And so it all started.....the visits, the drugs, the hopes and disappointments. We tried Clomid...no luck. We tried again, and again, and again....no luck. We moved onto ICSI, I struggled to respond to the drugs, we kept trying....still a poor response....finally on the biggest dose they could give me my levels slowly creaked into action and eventually I was ready for the next stage. We got through to egg collection day with an exciting 30 follicles looking 'hopeful' (hopes raised) and we got 5 eggs (hopes falling). 4 fertilised but by transfer day one had fragmented leaving us with one 8 cell and 2x 5 cell embryos. But yet again things got complicated and I discovered that my bloated belly was actually not just due to the trauma of the egg collection and instead I was in the early stages of OHSS. The next couple of weeks were hell.

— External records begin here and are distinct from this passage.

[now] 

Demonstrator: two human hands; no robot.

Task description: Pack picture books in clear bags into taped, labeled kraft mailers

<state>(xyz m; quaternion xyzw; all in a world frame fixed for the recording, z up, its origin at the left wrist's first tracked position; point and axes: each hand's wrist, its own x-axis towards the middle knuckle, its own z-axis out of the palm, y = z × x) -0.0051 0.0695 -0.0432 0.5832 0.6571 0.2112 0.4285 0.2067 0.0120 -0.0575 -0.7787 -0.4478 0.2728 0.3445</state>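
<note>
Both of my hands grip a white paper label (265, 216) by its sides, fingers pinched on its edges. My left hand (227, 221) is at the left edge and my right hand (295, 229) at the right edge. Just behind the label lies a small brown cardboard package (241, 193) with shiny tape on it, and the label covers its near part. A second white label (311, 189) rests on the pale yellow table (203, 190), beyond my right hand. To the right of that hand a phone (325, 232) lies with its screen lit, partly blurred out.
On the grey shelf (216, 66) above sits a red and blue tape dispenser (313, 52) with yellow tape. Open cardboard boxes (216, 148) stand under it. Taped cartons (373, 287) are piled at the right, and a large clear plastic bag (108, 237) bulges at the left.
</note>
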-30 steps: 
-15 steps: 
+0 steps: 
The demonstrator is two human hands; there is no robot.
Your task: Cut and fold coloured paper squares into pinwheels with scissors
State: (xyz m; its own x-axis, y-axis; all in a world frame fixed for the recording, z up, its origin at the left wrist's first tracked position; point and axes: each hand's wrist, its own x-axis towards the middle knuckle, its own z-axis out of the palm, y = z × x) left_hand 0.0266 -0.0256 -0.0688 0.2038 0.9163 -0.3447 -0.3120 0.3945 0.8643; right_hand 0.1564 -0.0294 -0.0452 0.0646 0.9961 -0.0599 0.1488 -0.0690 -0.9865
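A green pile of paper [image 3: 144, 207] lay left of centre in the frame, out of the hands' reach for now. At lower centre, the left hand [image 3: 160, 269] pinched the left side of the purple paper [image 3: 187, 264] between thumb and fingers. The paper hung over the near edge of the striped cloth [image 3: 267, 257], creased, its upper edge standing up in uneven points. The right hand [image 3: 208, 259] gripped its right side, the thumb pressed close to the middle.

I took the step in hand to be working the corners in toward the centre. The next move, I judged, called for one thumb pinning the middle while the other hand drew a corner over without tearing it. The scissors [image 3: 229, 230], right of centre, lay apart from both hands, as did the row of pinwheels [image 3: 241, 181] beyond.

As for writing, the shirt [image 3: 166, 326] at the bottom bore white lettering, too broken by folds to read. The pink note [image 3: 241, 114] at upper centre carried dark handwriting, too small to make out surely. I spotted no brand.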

I still have the stretch marks on my belly where it expanded to the size of a small elephant's belly. I couldn't leave the house because one look at me and people thought I was in the final stages of pregnancy and asked me when I was due. My kidneys were affected, and I couldn't even manage up the stairs unless I crawled on my hands and knees. Worst of all my precious 'babies' were put into the deep freeze 

Six months later we were ready to try FET on a natural cycle. We had two embryo's replaced and sadly the remaining one did not survive the thaw. It failed and we sat sadly grieving. The fear of developing OHSS again and the struggle I had with responding to the drugs actually made the decision to stop treatment fairly easy.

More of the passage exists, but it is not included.